Data provided
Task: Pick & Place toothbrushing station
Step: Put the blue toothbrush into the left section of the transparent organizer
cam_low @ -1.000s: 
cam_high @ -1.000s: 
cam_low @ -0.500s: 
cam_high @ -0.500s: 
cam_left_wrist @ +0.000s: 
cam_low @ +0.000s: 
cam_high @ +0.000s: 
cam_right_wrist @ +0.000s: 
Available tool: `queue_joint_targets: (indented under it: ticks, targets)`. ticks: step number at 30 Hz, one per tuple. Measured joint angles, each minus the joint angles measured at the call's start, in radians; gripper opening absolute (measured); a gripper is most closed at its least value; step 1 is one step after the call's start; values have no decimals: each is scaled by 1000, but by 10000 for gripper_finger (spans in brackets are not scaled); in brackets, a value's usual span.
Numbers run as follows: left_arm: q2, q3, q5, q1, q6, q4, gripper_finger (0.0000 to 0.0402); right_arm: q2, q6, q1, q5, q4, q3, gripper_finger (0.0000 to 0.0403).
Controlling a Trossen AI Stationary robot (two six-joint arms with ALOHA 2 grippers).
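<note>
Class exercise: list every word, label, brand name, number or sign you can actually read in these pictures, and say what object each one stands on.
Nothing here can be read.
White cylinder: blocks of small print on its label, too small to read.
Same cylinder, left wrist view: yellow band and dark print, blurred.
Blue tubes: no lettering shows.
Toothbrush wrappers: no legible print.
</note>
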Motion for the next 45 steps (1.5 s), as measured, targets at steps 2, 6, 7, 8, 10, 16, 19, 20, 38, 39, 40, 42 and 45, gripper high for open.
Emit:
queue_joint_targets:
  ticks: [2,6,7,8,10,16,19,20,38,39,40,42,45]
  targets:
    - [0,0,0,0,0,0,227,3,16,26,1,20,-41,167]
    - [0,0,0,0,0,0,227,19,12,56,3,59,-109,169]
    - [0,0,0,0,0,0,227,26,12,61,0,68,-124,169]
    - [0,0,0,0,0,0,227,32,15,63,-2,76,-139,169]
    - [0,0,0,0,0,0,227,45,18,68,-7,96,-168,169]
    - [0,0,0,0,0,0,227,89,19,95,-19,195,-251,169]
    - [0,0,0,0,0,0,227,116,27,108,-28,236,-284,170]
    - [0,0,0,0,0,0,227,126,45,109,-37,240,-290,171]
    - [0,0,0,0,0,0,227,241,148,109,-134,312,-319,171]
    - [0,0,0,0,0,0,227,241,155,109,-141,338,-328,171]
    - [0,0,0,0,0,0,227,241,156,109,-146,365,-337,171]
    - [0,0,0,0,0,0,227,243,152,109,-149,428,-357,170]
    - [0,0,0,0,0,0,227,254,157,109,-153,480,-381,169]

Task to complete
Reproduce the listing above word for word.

Answer space
Task: Pick & Place toothbrushing station
Step: Put the blue toothbrush into the left section of the transparent organizer
cam_low @ -1.000s: 
cam_high @ -1.000s: 
cam_low @ -0.500s: 
cam_high @ -0.500s: 
cam_left_wrist @ +0.000s: 
cam_low @ +0.000s: 
cam_high @ +0.000s: 
cam_right_wrist @ +0.000s: 
Available tool: `queue_joint_targets: (indented under it: ticks, targets)`. ticks: step number at 30 Hz, one per tuple. Measured joint angles, each minus the joint angles measured at the call's start, in radians; gripper opening absolute (measured); a gripper is most closed at its least value; step 1 is one step after the call's start; values have no decimals: each is scaled by 1000, but by 10000 for gripper_finger (spans in brackets are not scaled); in brackets, a value's usual span.
Numbers run as follows: left_arm: q2, q3, q5, q1, q6, q4, gripper_finger (0.0000 to 0.0402); right_arm: q2, q6, q1, q5, q4, q3, gripper_finger (0.0000 to 0.0403).
Controlling a Trossen AI Stationary robot (two six-joint arms with ALOHA 2 grippers).
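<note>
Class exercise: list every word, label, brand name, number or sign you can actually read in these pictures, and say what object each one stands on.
Nothing here can be read.
White cylinder: blocks of small print on its label, too small to read.
Same cylinder, left wrist view: yellow band and dark print, blurred.
Blue tubes: no lettering shows.
Toothbrush wrappers: no legible print.
</note>
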Motion for the next 45 steps (1.5 s), as measured, targets at steps 2, 6, 7, 8, 10, 16, 19, 20, 38, 39, 40, 42 and 45, gripper high for open.
Emit:
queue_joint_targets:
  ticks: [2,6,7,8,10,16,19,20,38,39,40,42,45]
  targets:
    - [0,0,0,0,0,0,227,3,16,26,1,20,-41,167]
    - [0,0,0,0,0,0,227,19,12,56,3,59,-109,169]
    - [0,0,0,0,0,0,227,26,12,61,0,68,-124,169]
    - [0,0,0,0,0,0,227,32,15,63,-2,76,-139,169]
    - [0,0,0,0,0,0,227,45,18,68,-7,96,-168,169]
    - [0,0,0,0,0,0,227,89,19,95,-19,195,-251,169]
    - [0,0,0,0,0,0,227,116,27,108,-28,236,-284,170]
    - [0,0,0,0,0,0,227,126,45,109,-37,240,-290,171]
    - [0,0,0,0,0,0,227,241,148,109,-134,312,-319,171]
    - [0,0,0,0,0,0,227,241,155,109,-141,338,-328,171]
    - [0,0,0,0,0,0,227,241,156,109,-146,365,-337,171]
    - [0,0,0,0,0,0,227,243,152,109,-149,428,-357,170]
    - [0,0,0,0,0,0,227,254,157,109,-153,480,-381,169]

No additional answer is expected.